Love Is Colder than Death, Gods of the Plague, and The American Soldier form a loose trilogy, overlapping in both content and style, but each is also unique in ways that may not be apparent immediately. While none is as fast-paced as a film from Hollywood, Gods of the Plague is notably less narrative than the others and distinctly more laconic. The American Soldier brings Fassbinder’s interest in manipulating (or hollowing out) the icons of genre films to the fore. Love Is Colder than Death, for all its long takes and shallow conversations, offers a journeyman’s go-for-broke energy that Fassbinder would rarely replicate (such blind brio would reach its apex with The Third Generation in 1979).
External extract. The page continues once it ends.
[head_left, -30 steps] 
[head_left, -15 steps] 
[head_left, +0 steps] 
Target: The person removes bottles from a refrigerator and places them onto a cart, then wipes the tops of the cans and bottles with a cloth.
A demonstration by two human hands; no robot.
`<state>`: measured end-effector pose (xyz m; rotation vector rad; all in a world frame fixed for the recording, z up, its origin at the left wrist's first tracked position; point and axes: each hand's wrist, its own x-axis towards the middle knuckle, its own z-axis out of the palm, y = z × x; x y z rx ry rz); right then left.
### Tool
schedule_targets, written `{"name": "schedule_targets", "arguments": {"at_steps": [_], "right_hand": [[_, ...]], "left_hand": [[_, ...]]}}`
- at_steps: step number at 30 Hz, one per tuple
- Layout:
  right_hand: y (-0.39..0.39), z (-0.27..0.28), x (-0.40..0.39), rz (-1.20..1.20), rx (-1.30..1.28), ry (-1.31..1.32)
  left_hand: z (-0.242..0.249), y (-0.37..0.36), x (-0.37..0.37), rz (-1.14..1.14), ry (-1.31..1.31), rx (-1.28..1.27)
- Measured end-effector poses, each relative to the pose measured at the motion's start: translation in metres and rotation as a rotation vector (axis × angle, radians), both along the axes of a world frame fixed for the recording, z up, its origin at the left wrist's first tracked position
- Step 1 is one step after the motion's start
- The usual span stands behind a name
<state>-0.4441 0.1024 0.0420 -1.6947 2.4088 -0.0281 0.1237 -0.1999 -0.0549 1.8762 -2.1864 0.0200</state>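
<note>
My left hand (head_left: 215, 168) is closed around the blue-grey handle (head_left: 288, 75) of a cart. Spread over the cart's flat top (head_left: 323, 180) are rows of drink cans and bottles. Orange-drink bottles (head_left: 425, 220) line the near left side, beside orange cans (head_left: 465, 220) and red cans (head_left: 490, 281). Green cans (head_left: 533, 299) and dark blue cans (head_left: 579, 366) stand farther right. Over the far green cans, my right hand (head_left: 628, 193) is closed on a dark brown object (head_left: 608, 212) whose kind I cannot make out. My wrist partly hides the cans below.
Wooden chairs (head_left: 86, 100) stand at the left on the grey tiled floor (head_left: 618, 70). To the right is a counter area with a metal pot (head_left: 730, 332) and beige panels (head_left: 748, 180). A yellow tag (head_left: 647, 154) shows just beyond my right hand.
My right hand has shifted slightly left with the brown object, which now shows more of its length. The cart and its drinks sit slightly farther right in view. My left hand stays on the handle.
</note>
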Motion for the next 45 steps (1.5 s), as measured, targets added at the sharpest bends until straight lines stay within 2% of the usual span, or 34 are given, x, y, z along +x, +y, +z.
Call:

Katzelmacher challenges audiences with its determinedly static camera, empty conversations, and miserable characters. Fassbinder was fascinated, especially early in his career, with stretching the audience’s experience of cinematic time by removing any elements that would contribute to a sense of suspense or even rising/falling dramatic action: the characters speak with as little affect as possible, and the editing allows shots and scenes to last longer than seems at all justified. (Even later, when he wanted to make movies that would attract a larger audience, Fassbinder couldn’t resist letting scenes go on for just a little bit longer than most other directors and editors would.) Our discomfort and impatience become a valuable response—boredom and frustration are important to the experience of what films like Katzelmacher are attempting to communicate. We feel, viscerally and almost unbearably, the ennui of the lives of Elisabeth, Paul, Erich, Franz, etc., and so gain an emotional connection to their relationships with and behavior toward Jorgos that we would not have were the film more conventionally entertaining. With Katzelmacher, the young Fassbinder took this approach as far as he could, and farther than he ever would again. The experiment is fascinating and sometimes powerful and evocative, but the characters are all either so detestable or dull that it may be difficult for viewers to locate a space for themselves within its suffocating world. Whatever we end up thinking of Katzelmacher, though, it was vital to Fassbinder’s development, for without it, it’s unlikely he could have achieved, for instance, the extraordinary (and painful!) perfection of pacing in The Bitter Tears of Petra von Kant, a similarly challenging film, but one where compassion for the characters has more opportunity to grow.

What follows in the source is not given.